Still, I said, I wanted to know his answer to a political question first: Why has the Clinton-Gore administration been the object of so much animosity? It is, after all, basically a centrist, pro-business, pro-defense administration; it adopted a Republican welfare plan and it balanced the budget without losing the support of traditional Democratic constituencies. These were precisely the policies the new genome was supposed to produce. But the halo of electability had not been transformed into a halo of leadership ability. The Whitewater story broke in the
Times
even before Clinton had taken the oath of office, and his presidency has endured ever since a political and journalistic inquisition the essential effect of which, whatever the justifications, has been to place its legitimacy on permanent probation.
It’s true that for people with a reputation for brains the Clintons are amazingly inept at (as editorial writers say) “getting the facts out.” They apparently cannot bring themselves to admit that their actions are less than noble, even when their actions, like avoiding the draft or making a quick buck in the commodities market or lying about an affair, are merely human. Since their hearts are in the right place, what does it matter where their hands happen to be? The arrogance
is a little exasperating. But politically, Clinton is an accommodationist. There is no point of view he cannot share. Clarence Thomas and Anita Hill, he informed the grand jury on August 17, were both telling the truth. What is there in America that doesn’t want to be accommodated?

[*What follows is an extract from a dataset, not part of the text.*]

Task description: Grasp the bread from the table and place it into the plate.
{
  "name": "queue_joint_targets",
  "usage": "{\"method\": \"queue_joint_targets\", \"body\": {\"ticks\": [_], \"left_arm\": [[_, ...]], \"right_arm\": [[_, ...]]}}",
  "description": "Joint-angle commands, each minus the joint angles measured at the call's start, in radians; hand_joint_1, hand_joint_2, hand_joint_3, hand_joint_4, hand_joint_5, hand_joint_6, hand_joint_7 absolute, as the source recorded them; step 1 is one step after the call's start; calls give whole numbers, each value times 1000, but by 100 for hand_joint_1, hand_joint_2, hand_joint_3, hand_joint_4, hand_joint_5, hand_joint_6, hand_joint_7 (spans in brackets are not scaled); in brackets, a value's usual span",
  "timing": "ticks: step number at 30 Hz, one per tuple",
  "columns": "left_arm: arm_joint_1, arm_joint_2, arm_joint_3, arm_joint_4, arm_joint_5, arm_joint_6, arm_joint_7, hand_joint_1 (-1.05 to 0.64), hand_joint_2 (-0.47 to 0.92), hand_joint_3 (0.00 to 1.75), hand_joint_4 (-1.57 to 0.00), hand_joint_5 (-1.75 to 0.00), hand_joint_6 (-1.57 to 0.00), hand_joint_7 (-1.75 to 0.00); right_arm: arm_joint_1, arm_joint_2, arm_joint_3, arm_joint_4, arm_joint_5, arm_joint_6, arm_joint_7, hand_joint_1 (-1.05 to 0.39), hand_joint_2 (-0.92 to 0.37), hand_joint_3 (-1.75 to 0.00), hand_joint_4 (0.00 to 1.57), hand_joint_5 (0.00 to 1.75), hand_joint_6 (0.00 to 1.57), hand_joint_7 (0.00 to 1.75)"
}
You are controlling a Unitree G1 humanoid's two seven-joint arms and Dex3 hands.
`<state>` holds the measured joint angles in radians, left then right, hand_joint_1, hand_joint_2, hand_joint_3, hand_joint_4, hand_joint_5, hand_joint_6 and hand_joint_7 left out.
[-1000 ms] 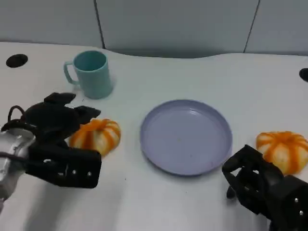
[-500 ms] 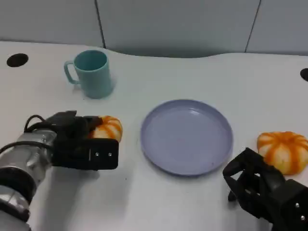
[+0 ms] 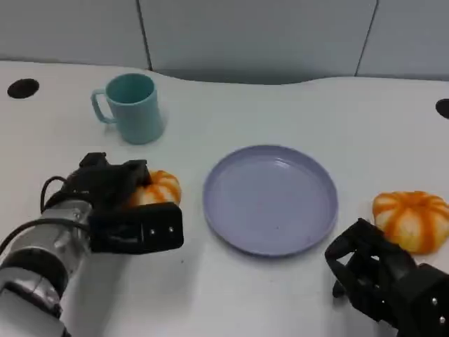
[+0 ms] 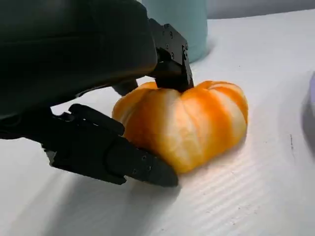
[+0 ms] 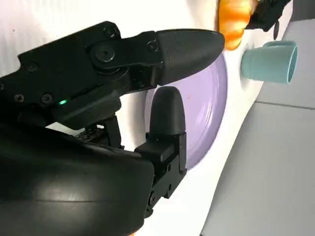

Gore’s answer was striking for its dispassion. After all, the question of whether, if he inherits Clinton’s legacy, he will also inherit Clinton’s enemies can never be far from his mind. He must, in his man-of-God mode, be distressed at finding his own carefully tended ambitions threatened by the moral negligence of his brother Bill. In his star-quarterback mode, he must be ready to strangle the guy. But he took a very, very long view of the situation.
He began, with great deliberation (throughout our conversation, the speed dial was turned way down), by suggesting two reasons for the present toxicity. The first is political. “I view our efforts as being rooted in a longer and larger Democratic tradition,” he said. “Franklin Roosevelt would have recognized the kind of outreach and broad-based coalition building that we have engaged in. So would John F. Kennedy.” In those days, he said, the Democratic Party was the dominant party in America, and that is the party he and Clinton have been trying to resurrect. “The success of the 1990s version of the Republican Party,” he said, “really depends on a cartoon image of the Democratic Party, rather than a rebuilding of the Democratic Party at its best.” The Republicans understand that if the new DNA takes, they are doomed to minority status forever, so they cannot merely oppose Clinton. They must deny him legitimacy.